Congenital hypothyroidism due to thyroid dyshormonogenesis is a rare inherited disorder that may present with goiter of variable severity. Massive congenital goiter causing life-threatening respiratory distress at birth is exceptionally uncommon. We report a late-preterm male neonate who presented immediately after delivery with severe respiratory failure requiring endotracheal intubation due to critical tracheal compression from a massive congenital goiter.
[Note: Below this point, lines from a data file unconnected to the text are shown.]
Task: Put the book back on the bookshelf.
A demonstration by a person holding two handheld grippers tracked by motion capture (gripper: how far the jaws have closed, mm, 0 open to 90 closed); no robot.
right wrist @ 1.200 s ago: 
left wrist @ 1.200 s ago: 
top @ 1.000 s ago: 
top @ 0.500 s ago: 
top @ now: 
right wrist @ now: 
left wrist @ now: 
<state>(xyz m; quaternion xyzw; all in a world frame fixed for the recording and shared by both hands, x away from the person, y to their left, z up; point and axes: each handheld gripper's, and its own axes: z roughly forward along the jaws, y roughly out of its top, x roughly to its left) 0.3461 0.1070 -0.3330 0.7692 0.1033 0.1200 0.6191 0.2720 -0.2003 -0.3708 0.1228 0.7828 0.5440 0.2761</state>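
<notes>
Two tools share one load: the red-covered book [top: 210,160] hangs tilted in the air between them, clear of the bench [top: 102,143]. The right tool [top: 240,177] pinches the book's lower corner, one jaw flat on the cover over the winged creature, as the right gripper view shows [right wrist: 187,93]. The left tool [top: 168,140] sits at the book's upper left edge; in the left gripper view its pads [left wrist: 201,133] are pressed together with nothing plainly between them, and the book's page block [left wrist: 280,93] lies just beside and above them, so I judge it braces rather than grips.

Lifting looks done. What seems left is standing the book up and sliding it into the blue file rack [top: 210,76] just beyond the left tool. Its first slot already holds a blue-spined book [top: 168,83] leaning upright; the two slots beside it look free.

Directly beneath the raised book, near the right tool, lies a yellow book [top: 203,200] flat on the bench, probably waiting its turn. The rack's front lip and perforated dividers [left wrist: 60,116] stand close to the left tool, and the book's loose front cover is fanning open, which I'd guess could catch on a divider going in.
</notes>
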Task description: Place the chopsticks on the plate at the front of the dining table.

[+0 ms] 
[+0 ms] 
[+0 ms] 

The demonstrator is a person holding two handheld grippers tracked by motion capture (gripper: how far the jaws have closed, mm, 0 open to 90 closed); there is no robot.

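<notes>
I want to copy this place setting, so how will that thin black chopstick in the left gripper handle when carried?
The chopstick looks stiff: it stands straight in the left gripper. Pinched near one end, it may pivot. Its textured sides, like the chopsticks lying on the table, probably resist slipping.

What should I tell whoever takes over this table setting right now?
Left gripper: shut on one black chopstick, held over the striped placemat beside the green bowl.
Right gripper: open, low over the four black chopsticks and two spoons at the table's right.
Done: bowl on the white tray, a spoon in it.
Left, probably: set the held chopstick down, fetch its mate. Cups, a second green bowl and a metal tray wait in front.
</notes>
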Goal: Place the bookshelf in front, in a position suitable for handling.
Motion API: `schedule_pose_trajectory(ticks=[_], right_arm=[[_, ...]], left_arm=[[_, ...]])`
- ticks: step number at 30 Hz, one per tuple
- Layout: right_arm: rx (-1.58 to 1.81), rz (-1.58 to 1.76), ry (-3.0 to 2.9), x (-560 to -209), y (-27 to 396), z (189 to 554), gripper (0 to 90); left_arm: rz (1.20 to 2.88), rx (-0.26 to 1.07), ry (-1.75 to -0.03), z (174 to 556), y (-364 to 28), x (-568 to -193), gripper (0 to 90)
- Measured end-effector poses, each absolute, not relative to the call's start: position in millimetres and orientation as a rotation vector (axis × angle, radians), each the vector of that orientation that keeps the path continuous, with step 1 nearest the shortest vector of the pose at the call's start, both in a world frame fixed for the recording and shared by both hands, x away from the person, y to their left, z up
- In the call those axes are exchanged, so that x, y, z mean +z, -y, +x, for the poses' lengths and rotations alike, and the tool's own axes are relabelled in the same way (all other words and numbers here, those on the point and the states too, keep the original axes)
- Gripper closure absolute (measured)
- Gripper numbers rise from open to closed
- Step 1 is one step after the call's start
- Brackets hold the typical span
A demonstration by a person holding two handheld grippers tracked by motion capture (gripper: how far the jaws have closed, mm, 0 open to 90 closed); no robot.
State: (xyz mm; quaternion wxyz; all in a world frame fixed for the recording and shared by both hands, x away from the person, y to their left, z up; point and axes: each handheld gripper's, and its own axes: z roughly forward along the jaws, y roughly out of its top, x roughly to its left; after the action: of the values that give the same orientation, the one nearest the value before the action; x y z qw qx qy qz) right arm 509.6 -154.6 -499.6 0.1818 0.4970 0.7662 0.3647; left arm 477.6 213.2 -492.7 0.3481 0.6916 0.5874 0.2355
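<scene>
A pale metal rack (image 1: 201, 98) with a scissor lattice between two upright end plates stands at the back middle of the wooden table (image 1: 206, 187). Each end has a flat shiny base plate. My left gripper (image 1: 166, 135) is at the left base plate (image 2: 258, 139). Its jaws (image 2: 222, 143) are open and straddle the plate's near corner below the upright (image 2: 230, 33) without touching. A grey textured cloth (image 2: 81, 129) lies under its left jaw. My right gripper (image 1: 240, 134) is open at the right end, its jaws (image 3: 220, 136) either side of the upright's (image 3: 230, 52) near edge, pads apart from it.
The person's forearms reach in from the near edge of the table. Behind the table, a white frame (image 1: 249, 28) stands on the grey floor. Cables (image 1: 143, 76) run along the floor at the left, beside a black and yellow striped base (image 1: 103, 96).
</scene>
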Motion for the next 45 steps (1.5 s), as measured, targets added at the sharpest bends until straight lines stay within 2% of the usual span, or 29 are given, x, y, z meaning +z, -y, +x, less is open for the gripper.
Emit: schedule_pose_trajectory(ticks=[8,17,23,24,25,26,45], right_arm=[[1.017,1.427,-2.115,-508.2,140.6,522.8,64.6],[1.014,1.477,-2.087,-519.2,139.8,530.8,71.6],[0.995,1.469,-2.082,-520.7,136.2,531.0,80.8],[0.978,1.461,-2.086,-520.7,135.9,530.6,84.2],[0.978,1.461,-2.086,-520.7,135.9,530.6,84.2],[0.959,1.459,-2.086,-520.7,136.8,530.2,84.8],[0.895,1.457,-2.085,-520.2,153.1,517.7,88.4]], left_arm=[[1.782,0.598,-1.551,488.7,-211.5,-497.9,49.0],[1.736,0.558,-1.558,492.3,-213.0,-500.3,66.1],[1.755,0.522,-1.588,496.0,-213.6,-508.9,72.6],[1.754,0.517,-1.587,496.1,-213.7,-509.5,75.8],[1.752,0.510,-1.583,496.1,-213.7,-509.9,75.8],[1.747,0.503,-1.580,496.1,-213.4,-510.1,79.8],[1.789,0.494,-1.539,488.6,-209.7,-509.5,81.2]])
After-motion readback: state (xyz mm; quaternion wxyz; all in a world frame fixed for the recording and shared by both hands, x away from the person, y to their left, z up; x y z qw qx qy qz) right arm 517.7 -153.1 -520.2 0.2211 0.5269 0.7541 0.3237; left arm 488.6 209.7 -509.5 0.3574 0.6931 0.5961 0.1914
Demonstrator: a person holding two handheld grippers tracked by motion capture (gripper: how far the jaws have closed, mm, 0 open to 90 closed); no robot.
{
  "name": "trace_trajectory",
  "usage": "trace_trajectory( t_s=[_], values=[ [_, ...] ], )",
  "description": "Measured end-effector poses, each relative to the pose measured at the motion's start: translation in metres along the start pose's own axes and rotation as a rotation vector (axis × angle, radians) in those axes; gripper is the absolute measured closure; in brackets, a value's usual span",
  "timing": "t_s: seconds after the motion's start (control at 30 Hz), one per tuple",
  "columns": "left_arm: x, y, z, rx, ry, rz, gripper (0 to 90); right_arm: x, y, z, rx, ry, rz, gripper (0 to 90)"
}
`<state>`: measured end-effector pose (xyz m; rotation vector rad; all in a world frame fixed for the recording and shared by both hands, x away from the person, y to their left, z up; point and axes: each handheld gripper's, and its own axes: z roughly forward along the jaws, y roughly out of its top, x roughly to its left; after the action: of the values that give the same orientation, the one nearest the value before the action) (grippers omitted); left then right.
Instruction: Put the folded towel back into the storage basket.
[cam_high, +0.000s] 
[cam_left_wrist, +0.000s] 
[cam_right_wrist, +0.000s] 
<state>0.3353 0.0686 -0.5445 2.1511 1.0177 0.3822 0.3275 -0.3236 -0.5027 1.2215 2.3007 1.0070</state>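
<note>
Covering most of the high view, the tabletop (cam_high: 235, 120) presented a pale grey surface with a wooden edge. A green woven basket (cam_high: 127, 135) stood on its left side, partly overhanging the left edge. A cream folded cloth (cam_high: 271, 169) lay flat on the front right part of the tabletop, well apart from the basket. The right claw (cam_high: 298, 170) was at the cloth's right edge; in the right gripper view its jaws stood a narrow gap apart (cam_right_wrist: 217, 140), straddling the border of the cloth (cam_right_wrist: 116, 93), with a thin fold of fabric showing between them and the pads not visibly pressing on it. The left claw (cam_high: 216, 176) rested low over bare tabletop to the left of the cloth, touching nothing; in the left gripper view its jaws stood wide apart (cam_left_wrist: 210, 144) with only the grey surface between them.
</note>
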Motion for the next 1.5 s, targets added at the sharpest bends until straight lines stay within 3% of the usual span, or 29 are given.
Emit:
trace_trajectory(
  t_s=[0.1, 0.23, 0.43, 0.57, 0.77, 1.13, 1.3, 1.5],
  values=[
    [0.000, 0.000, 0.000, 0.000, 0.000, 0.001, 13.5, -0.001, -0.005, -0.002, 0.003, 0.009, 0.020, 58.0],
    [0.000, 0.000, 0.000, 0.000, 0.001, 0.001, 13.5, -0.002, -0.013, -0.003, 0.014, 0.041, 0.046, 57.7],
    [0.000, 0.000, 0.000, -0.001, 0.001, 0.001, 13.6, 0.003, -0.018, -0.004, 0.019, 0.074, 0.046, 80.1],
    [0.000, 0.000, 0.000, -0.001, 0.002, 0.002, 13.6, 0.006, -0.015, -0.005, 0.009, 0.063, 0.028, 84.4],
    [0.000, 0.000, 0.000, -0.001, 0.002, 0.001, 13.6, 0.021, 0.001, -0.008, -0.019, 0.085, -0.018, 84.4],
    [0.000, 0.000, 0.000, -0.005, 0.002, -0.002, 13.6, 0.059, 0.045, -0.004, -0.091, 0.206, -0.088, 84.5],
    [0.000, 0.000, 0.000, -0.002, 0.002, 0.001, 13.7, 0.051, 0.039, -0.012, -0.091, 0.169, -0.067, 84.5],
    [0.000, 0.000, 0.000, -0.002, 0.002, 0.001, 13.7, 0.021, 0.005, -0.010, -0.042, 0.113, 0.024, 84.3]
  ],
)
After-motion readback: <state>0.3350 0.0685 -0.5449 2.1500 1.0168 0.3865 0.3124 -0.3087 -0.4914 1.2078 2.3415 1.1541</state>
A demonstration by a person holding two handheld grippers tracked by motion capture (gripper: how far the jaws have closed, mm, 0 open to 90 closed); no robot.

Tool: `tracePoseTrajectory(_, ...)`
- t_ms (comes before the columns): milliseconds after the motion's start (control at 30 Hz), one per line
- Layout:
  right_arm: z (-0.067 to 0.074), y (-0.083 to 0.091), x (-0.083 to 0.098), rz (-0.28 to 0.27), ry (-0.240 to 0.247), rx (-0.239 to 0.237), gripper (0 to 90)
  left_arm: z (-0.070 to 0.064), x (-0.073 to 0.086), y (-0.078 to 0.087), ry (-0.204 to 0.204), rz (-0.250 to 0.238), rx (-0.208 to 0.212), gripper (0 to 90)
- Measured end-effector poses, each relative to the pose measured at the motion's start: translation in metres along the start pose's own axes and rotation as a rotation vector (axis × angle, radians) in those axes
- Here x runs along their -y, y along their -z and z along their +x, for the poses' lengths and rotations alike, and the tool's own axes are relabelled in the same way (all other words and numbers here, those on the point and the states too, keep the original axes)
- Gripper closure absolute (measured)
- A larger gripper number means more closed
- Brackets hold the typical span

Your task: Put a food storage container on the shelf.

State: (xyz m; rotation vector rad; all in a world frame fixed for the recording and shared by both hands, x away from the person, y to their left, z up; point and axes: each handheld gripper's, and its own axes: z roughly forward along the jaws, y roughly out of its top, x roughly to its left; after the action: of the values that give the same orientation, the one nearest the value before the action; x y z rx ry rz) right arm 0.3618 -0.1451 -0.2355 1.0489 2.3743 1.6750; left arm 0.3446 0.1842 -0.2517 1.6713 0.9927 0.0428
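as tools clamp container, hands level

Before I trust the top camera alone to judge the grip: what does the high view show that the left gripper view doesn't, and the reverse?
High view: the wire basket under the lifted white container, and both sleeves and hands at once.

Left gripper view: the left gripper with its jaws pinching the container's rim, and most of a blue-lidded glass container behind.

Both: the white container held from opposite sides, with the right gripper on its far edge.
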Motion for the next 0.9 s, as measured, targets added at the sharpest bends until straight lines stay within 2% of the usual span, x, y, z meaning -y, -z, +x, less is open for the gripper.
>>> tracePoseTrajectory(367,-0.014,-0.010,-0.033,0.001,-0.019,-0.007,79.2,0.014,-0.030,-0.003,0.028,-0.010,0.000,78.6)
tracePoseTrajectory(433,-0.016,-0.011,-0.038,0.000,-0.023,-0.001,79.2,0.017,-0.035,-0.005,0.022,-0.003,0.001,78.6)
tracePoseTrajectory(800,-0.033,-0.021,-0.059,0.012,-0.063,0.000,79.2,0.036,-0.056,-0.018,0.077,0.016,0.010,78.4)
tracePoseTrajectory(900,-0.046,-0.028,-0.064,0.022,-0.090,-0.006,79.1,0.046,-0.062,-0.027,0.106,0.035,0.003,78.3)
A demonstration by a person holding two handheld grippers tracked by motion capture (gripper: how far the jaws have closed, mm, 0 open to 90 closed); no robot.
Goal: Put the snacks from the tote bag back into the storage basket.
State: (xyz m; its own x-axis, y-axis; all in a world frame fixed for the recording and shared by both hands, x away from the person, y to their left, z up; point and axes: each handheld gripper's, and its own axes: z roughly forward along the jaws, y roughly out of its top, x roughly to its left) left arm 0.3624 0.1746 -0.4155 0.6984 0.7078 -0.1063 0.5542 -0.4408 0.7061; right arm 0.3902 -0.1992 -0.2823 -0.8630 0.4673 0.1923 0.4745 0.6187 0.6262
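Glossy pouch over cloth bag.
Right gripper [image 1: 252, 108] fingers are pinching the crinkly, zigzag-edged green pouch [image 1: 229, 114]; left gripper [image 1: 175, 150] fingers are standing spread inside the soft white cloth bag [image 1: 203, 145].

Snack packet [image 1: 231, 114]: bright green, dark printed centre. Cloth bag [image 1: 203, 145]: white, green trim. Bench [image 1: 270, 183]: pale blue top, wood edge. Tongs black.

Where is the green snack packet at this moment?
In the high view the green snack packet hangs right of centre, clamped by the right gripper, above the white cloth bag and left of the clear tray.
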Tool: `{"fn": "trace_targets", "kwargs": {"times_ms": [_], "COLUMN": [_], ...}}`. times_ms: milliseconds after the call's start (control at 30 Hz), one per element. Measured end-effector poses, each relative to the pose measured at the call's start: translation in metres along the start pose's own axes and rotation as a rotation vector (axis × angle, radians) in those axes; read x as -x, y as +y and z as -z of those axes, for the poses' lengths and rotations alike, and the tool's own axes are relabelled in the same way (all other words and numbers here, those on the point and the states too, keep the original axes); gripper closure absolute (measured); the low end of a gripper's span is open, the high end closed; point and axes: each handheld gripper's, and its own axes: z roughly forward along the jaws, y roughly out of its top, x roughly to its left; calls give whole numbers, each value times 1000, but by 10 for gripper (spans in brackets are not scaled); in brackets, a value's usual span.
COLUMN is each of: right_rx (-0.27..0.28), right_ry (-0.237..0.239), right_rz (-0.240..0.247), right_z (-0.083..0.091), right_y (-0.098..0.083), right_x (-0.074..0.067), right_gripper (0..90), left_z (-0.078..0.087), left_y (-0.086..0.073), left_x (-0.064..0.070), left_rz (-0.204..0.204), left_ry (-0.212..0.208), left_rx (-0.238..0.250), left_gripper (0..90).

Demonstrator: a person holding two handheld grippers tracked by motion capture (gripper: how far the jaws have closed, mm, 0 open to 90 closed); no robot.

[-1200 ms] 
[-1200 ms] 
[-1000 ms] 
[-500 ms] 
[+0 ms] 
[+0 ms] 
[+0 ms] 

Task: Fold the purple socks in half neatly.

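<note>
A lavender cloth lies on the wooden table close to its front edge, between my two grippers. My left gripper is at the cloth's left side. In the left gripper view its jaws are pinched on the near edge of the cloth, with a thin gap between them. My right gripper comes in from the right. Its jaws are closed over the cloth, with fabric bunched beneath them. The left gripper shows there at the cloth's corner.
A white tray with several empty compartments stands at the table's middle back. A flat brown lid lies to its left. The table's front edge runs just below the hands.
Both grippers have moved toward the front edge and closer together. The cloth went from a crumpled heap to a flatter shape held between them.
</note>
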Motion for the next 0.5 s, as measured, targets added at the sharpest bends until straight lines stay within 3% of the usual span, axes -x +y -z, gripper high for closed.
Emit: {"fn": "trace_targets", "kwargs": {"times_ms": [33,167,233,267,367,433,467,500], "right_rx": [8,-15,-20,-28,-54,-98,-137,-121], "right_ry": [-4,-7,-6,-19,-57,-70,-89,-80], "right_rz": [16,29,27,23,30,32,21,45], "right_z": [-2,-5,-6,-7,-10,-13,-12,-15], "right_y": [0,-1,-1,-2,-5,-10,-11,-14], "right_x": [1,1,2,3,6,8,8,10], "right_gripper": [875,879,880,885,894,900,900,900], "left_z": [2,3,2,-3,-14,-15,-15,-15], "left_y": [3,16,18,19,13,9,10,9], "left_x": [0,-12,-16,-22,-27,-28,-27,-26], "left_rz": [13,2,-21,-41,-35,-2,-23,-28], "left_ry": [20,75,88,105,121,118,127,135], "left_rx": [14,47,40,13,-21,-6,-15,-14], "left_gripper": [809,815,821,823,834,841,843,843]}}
Postnatal imaging revealed marked thyroid hyperplasia with airway narrowing. Thyroid function tests demonstrated isolated low free thyroxine levels with normal thyroid-stimulating hormone (TSH), a pattern attributed to non-thyroidal illness syndrome related to perinatal asphyxia and inotropic support. Therapeutic-dose levothyroxine was initiated, resulting in a progressive reduction in goiter size and successful extubation. Genetic analysis using next-generation sequencing identified a previously unreported homozygous missense variant in the thyroglobulin gene, supporting the diagnosis of thyroglobulin-related dyshormonogenetic congenital hypothyroidism. This case highlights that congenital goiter should be considered in neonates presenting with respiratory distress at birth, even in the absence of elevated TSH levels or prenatal findings. It underscores the importance of early diagnosis, genetic evaluation, and timely levothyroxine therapy to prevent airway compromise and ensure favorable outcomes.